Further details of the digital MRI phantom use for this example have been described in the following publications: 1, 2.
Coordinate conventions
Although it was not previously well documented, scipy.ndimage
uses the convention that pixel centers fall on integer coordinate indices between 0
and shape[axis] - 1
along each axis. Two potential coordinate conventions are diagrammed in 1D in the figure below.
At the top, the samples are treated as isolated points, whereas in the bottom panel points are considered as the centers of regulary spaced grid elements (i.e. pixels in 2D, voxels in 3D). The top interpolation has historically been used for ndimage's wrap
(aka periodic) boundary mode. This leads to surprising behavior, because the period for n
samples is n - 1
with the first and last sample exactly overlapping. In SciPy 1.6, a new mode, grid-wrap
was introduced which uses the grid interpretation of the lower panel so that all n
samples are replicated.
Similarly the scipy.ndimage.zoom
function has a new grid_mode
option that, when set to True, will cause resizing based on the full grid extent.
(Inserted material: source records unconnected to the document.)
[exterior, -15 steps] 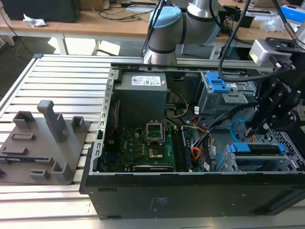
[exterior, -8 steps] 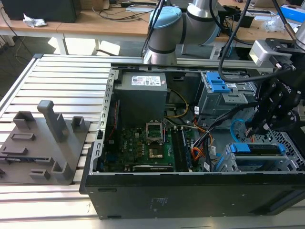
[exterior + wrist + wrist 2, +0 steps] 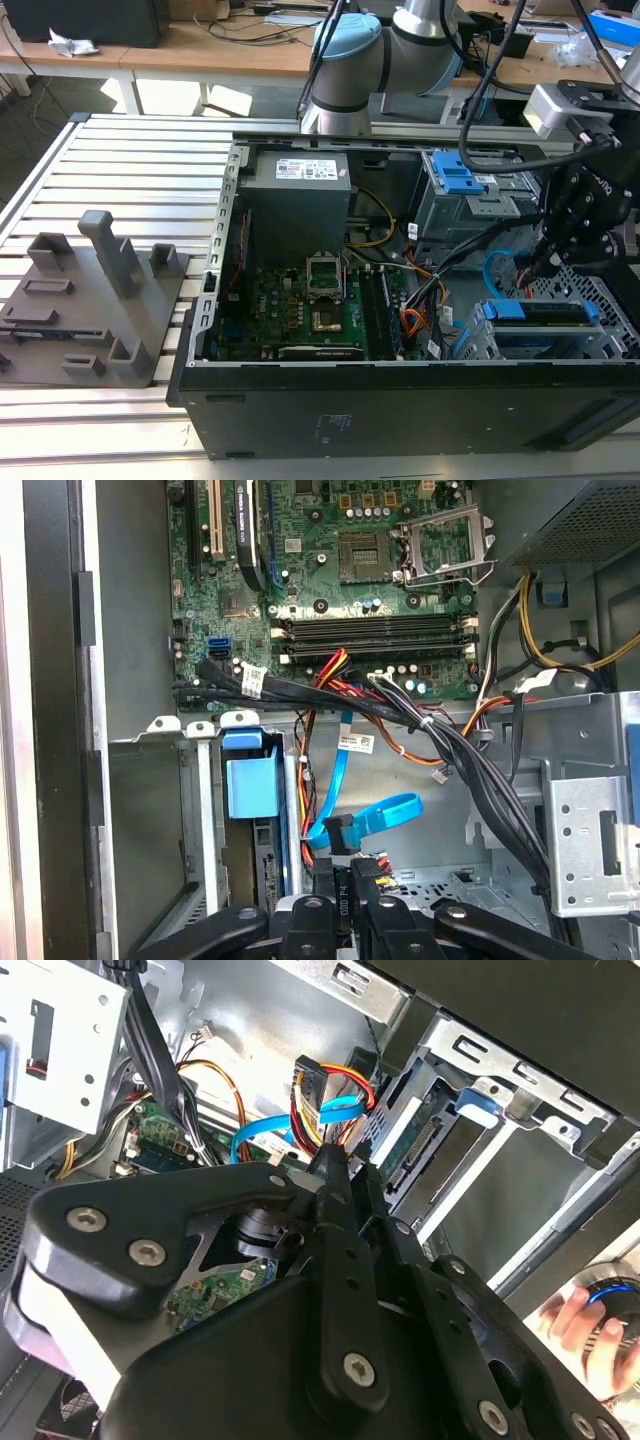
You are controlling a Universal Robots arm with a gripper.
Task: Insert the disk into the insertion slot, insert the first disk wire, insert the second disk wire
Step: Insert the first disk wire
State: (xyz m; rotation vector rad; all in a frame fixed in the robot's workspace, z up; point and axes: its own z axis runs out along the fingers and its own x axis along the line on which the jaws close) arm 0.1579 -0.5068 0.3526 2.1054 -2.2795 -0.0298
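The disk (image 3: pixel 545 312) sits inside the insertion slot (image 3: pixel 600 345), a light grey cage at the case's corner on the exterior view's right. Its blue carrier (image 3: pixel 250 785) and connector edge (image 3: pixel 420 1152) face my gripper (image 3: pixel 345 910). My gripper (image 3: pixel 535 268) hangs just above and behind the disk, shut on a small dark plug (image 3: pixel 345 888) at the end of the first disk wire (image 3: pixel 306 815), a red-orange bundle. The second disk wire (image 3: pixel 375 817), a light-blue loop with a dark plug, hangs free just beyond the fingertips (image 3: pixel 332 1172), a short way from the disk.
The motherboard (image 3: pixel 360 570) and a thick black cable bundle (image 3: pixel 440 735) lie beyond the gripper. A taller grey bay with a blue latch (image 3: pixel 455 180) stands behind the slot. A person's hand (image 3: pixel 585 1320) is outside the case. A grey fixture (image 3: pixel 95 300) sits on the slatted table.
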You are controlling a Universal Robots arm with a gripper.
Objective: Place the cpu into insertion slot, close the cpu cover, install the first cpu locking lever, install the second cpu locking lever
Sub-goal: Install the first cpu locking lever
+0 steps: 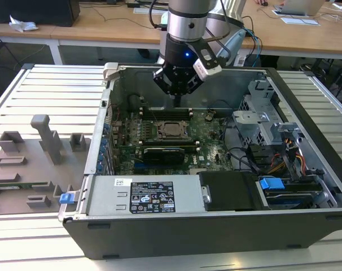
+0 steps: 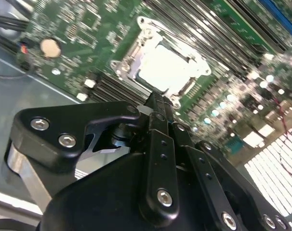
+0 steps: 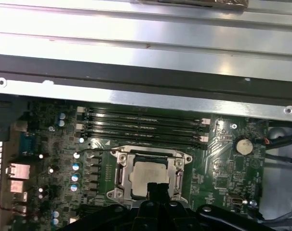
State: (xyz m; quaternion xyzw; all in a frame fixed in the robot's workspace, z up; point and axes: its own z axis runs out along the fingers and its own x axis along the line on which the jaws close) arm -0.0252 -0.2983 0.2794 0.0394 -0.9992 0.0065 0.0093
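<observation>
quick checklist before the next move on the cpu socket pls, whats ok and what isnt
1. cpu lying flat in its socket: ok.
2. cpu cover down around the chip, in both wrist views: ok.
3. locking lever latched: cannot tell; a thin wire arm lies beside the socket.
4. gripper empty: ok, fingers shut with nothing between them.
5. Gripper clear of the motherboard: ok, raised above it in the exterior view.
</observation>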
With grid_mode=True
, zoom's behavior becomes consistent with similar functions in scikit-image (skimage.transform.resize
) and OpenCV (cv2.resize
).
New documentation of boundary handling behavior
Documentation of the boundary modes has been improved, adding illustrations for the behavior of all modes and cross-linking to these figures from each individual function's docstring. Additionally, the coordinate origin being at the center of a pixel is more clearly documented and the difference between a pixel vs. point data model is better described.
Downstream Impact
This work has enabled resolving bugs and simplifying resize
code in scikit-image. GPU-based implementations of the changes implemented for SciPy 1.6 have also recently been merged into CuPy, and will be available in the upcoming CuPy 9.0.0 release.
Acknowledgements
The work described in this blog post was enabled by a NumFOCUS Small Development Grant awarded in 2020.